* Task requirements
Search the material below for the word "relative". Copy every line that has it.

++++++++++

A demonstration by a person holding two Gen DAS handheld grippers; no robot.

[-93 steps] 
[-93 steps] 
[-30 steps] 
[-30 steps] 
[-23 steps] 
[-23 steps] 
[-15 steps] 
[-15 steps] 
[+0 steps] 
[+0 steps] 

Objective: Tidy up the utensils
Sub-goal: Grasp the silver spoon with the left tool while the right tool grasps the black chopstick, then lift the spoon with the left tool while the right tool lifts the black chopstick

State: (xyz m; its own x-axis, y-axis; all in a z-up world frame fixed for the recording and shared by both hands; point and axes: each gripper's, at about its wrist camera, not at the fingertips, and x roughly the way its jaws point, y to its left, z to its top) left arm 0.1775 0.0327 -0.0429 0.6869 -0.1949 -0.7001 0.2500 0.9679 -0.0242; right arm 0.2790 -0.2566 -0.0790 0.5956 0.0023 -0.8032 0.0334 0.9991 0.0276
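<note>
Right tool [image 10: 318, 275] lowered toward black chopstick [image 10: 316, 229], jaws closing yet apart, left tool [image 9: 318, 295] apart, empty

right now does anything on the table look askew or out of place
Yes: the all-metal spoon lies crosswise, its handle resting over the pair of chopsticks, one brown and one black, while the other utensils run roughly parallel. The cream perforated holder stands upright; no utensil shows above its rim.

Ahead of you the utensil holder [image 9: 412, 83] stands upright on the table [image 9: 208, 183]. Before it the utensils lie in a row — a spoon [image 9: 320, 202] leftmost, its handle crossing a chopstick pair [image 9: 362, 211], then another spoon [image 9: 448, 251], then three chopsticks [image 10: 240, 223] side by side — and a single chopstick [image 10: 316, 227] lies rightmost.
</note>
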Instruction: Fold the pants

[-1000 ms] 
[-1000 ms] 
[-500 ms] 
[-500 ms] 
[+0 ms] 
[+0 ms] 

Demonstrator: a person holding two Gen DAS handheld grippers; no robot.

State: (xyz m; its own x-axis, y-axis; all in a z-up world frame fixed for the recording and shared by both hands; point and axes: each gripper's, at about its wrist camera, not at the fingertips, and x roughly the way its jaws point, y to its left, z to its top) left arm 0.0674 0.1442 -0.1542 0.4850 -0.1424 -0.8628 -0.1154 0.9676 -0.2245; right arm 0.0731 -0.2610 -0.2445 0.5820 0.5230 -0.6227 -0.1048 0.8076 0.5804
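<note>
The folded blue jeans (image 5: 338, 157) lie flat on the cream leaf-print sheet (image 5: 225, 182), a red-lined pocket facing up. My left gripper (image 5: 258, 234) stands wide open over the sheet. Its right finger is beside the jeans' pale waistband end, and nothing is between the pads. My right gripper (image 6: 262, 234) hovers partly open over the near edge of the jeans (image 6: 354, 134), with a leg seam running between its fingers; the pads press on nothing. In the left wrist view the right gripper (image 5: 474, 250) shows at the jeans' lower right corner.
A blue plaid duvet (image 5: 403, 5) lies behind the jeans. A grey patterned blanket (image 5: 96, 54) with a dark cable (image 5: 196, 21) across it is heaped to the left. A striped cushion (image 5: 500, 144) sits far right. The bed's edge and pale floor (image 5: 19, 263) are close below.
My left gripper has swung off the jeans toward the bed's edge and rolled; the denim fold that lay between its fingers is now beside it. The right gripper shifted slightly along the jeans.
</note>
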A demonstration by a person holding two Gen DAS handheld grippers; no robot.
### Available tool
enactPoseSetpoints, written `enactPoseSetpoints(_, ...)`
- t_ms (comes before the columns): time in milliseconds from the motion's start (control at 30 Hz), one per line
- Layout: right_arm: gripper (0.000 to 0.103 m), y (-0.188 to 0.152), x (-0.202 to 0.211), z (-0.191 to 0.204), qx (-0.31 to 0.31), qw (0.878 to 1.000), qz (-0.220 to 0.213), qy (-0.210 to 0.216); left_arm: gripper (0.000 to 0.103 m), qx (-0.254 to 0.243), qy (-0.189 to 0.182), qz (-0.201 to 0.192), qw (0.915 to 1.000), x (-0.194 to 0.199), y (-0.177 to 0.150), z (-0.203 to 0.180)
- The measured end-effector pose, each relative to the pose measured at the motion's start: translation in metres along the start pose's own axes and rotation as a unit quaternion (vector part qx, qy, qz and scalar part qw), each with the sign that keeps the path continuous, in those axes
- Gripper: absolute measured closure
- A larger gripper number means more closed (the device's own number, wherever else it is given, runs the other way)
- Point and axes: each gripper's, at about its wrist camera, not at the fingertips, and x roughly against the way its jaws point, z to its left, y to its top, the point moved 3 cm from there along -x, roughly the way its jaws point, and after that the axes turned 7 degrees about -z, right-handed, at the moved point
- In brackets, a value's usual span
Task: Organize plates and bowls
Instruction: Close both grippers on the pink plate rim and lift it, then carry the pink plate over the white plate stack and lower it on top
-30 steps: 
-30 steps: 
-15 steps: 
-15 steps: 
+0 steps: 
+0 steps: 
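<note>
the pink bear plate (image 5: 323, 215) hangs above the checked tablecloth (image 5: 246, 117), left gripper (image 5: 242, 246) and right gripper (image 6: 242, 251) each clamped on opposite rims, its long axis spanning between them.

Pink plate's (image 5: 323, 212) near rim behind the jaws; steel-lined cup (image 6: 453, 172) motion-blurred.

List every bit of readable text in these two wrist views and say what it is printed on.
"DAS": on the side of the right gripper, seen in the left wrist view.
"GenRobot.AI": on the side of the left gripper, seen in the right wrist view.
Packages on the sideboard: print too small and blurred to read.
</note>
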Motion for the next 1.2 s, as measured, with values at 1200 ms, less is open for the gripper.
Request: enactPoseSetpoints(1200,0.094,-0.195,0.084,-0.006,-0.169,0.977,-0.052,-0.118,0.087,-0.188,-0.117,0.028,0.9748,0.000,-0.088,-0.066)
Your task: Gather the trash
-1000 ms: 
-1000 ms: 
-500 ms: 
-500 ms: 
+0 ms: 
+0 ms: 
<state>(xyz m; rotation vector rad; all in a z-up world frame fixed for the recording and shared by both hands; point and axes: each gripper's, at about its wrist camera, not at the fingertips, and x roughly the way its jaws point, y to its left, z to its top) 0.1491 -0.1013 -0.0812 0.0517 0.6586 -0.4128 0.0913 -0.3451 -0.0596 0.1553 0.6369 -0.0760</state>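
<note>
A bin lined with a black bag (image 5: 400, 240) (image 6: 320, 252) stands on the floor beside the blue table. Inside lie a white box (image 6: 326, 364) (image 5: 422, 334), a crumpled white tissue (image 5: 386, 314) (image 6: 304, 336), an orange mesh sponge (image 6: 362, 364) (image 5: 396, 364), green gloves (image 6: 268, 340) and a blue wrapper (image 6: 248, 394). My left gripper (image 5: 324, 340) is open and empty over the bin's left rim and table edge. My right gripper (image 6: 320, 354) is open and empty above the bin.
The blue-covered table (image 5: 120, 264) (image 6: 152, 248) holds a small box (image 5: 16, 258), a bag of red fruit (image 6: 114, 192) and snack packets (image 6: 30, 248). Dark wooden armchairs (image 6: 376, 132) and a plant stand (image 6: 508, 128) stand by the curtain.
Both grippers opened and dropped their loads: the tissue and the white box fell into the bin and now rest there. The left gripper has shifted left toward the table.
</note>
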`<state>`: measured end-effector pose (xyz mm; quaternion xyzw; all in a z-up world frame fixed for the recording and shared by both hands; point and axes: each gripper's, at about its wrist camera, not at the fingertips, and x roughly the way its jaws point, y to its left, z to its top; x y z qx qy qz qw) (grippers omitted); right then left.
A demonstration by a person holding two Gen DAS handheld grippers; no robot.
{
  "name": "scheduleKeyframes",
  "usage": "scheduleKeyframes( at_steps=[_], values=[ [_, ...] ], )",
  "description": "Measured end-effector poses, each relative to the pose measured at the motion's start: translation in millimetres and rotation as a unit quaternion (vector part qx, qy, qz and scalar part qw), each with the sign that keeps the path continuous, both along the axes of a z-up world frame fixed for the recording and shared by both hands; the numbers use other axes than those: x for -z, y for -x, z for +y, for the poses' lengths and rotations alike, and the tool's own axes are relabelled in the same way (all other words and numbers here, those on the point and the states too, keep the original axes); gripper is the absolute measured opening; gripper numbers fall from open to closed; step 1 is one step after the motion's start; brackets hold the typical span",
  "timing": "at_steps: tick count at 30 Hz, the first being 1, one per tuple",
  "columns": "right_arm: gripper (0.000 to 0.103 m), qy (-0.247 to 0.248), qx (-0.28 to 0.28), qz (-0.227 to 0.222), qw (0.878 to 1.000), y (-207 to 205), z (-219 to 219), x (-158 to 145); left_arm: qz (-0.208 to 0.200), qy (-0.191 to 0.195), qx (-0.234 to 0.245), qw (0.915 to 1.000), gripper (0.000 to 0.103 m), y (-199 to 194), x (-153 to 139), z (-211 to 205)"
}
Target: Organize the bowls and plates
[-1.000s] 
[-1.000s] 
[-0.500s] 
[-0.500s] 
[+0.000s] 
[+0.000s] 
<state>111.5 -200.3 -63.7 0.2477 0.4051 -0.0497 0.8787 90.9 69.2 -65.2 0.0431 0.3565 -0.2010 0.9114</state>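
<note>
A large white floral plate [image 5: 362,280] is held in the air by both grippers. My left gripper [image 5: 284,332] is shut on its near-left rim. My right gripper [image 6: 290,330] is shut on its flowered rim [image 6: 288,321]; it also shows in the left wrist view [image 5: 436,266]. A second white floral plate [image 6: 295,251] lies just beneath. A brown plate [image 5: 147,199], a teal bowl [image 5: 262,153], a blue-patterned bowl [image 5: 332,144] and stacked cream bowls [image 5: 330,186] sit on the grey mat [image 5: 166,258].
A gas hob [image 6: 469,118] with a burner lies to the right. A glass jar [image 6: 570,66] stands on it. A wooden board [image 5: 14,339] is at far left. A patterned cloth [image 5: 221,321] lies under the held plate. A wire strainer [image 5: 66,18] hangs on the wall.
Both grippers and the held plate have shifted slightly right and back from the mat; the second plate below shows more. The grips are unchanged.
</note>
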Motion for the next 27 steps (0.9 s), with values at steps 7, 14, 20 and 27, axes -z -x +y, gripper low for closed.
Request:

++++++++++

* Exercise output
- The measured end-effector pose, each relative to the pose measured at the motion's start: translation in metres along the start pose's own axes and rotation as a unit quaternion (vector part qx, qy, qz and scalar part qw), each with the sign that keeps the path continuous, in those axes
  "description": "Measured end-effector poses, each relative to the pose measured at the motion's start: translation in millimetres and rotation as a unit quaternion (vector part qx, qy, qz and scalar part qw), each with the sign that keeps the path continuous, both along the axes of a z-up world frame fixed for the recording and shared by both hands; the numbers use other axes than those: x for -z, y for -x, z for +y, for the poses' lengths and rotations alike, and the tool's own axes are relabelled in the same way (all other words and numbers here, those on the point and the states too, keep the original axes); gripper is the absolute measured opening; gripper numbers fall from open to closed; step 1 is one step after the motion's start; brackets hold the typical span",

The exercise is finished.